As president, Sheinbaum has pledged to invest in other green energy initiatives and electrify bus services across the nation. And supporters say that science will lead her climate change initiatives — not her mentor’s construction projects or petrochemical development.
The cartel crisis has also continued under AMLO, and in some ways has gotten more entrenched, as Associated Press reporter Megan Janetsky told Vox’s Sean Rameswaram.
“Under AMLO, cartels and other criminal groups have expanded in power,” Janetsky said. “Extortion has expanded. These groups have grown more complex to the point where oftentimes they’re compared more to giant illegal companies that are constantly ahead of authorities in this cat-and-mouse game, because they’re warring with each other.”
While AMLO did put an end to Mexico’s drug war, which started under former President Felipe Calderón and arguably exacerbated the violence associated with with the cartels, his “hugs, not bullets” policy (meant to target systemic issues fueling the violence) has not resulted in a significant drop in homicides; Mexico still sees about 30,000 crime-related deaths each year. An average of one journalist is killed each week, and in the embattled southern state of Chiapas, 14 political candidates have been killed by the cartels during this election season.

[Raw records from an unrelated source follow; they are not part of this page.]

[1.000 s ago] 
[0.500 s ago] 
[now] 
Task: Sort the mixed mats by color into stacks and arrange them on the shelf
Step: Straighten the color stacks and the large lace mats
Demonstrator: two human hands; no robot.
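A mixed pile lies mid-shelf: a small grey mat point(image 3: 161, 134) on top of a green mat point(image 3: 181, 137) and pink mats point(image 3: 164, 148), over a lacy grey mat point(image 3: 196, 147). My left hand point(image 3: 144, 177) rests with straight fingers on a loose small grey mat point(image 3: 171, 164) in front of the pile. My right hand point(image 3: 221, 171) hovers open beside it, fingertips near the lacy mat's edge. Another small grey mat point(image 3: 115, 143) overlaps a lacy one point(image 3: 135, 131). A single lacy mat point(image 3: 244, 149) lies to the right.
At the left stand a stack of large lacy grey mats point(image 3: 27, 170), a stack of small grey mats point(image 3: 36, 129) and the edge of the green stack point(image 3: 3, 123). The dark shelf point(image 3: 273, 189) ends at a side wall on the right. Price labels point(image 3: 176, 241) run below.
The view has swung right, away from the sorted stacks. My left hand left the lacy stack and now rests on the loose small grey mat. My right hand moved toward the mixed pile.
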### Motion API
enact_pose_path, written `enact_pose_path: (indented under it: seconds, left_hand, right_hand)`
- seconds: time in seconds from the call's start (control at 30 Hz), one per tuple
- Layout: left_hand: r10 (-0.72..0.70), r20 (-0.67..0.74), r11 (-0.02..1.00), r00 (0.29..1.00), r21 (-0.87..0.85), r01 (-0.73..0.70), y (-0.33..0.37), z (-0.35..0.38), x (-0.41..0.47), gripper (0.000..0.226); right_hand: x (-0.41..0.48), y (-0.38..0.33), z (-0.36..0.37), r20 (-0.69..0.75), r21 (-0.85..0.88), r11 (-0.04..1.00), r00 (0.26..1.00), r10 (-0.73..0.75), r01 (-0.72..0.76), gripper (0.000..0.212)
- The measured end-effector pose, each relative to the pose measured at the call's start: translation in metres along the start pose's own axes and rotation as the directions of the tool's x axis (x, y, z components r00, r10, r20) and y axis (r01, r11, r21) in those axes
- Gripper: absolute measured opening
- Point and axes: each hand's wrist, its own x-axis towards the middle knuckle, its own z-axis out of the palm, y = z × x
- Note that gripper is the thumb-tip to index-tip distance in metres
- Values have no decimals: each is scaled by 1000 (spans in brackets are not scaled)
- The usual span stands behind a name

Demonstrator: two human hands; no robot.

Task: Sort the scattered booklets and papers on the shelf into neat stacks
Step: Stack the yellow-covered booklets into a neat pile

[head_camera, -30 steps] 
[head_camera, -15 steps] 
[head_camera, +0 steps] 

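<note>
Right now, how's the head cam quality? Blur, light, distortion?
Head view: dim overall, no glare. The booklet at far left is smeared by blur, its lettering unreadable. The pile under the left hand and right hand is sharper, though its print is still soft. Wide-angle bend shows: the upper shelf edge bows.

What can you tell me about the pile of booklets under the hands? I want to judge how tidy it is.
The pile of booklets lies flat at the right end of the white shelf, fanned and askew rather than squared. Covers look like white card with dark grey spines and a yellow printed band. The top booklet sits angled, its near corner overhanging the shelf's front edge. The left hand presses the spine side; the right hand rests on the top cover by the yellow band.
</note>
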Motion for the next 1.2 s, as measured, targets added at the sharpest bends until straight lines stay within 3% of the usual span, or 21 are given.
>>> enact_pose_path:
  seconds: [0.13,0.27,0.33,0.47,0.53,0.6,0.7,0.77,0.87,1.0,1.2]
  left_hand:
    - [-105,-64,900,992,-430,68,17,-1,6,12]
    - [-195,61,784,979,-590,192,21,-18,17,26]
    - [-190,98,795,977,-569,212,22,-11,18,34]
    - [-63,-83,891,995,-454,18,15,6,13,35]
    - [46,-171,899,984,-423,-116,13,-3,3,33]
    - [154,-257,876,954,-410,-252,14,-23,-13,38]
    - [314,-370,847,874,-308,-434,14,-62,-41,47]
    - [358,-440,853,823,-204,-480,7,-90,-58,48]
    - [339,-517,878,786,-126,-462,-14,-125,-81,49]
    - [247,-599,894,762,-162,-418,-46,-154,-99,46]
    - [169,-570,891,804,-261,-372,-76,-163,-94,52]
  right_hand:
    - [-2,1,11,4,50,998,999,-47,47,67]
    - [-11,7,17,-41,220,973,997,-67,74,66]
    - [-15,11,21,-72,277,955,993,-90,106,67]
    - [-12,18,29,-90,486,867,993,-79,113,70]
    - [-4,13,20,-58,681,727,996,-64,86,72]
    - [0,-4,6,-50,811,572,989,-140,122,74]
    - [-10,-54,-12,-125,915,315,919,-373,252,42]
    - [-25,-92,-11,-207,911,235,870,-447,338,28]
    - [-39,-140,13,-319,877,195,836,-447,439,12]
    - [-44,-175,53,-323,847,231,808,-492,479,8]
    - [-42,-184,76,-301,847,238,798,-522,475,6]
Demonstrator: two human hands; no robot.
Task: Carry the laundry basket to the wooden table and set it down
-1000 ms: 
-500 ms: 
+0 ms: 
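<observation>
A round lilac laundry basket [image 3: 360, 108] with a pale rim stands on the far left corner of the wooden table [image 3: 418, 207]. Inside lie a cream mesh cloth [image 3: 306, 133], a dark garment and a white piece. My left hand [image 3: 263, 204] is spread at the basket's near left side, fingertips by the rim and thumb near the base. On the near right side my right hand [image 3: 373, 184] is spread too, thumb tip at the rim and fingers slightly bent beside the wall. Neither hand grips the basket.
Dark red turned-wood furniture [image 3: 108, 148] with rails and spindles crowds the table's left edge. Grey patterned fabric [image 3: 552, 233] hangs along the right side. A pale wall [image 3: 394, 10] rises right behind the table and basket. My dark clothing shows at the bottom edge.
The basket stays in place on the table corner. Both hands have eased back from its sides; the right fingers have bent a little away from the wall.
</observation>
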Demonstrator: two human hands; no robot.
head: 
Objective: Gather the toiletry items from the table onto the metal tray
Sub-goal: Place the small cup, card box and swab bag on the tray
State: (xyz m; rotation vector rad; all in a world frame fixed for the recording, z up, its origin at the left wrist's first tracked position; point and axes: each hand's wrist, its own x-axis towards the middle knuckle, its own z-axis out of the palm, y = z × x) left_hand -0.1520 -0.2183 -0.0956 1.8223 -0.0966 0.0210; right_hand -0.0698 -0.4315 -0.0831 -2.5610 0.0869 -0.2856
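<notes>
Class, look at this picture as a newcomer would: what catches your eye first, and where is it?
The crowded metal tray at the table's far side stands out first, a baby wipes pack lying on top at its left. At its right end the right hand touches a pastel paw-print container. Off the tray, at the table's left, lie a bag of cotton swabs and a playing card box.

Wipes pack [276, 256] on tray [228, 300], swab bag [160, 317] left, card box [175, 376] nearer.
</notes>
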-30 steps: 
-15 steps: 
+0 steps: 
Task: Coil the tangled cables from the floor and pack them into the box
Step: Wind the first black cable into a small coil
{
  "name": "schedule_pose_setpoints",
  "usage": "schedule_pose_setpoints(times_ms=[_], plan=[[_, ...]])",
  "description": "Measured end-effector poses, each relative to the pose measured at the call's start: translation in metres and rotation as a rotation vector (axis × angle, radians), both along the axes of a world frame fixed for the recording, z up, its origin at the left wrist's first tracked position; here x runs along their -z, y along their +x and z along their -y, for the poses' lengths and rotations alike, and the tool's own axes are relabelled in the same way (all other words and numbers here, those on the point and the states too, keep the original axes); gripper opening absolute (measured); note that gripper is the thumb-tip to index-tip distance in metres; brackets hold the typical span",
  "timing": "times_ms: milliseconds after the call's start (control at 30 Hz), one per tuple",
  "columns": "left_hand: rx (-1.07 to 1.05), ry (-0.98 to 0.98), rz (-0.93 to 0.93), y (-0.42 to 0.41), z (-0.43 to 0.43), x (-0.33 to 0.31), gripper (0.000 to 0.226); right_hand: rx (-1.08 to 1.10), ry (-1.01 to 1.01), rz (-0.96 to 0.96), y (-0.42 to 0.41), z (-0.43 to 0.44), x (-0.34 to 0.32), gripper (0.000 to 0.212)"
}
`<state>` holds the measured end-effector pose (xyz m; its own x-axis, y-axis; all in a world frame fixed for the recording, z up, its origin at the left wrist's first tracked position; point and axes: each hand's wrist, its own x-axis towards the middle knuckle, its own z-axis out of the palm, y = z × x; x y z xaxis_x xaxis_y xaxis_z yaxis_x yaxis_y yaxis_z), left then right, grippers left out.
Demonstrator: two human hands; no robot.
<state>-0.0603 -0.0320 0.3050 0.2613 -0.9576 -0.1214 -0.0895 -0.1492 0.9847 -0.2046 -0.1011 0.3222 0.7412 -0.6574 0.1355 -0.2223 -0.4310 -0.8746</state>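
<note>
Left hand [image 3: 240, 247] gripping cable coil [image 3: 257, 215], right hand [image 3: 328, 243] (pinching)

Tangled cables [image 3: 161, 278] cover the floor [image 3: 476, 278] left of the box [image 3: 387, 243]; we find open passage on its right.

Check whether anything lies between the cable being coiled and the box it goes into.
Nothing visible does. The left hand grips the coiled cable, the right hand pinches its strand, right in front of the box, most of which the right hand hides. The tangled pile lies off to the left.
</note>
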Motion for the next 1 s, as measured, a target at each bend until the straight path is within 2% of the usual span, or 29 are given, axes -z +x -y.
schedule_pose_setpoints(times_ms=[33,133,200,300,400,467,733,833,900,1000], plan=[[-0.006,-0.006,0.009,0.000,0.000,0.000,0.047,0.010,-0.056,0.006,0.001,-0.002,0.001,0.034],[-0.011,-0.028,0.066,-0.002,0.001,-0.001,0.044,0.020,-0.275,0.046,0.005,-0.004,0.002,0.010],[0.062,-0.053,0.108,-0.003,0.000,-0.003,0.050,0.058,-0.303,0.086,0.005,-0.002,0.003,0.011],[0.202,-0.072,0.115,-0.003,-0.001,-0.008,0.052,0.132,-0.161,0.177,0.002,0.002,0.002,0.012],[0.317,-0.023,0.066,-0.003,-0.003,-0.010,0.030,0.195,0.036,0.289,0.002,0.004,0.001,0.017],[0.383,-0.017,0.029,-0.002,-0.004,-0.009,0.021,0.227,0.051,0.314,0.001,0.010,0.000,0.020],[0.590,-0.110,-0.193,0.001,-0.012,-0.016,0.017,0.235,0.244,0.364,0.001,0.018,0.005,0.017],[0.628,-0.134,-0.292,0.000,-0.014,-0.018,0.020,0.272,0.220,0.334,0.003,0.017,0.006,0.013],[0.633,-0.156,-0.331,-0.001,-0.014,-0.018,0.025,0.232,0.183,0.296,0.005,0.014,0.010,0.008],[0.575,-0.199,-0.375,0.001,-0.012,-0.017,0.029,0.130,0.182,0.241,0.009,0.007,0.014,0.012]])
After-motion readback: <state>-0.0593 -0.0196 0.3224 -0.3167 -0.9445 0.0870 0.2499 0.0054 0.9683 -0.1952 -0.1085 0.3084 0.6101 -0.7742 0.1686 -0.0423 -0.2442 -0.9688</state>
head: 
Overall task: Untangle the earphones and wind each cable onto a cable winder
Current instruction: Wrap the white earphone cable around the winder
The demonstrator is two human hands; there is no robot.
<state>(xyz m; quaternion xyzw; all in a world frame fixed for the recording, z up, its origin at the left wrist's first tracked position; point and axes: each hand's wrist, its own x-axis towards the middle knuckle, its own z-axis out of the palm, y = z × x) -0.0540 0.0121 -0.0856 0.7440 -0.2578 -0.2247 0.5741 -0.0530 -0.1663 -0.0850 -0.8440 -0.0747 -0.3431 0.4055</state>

Sheinbaum has said that she will coordinate closely with the US to reduce narco-trafficking, human trafficking, arms flows, and money laundering. But there’s a lack of clarity around exactly how she plans to stanch the immense violence, which includes forced disappearances and extortion. Like AMLO, she has pledged to continue to address the systemic issues like poverty and lack of education and job opportunities that make criminal enterprises appealing. “We are going to rescue young people from the clutches of criminal gangs, and we’re going to give them support,” she said in a May 19 debate. She has also promised to bolster the National Guard, giving it more officers and surveillance capabilities. But that could also increase the militarization of policing and fighting crime, a significant human rights concern.
For Sheinbaum, actually governing the country will likely be much more difficult than winning the election, as AMLO leaves behind a complex governing legacy. And without AMLO’s personal appeal, she will likely have to deliver — and sacrifice — in ways he couldn’t or wouldn’t.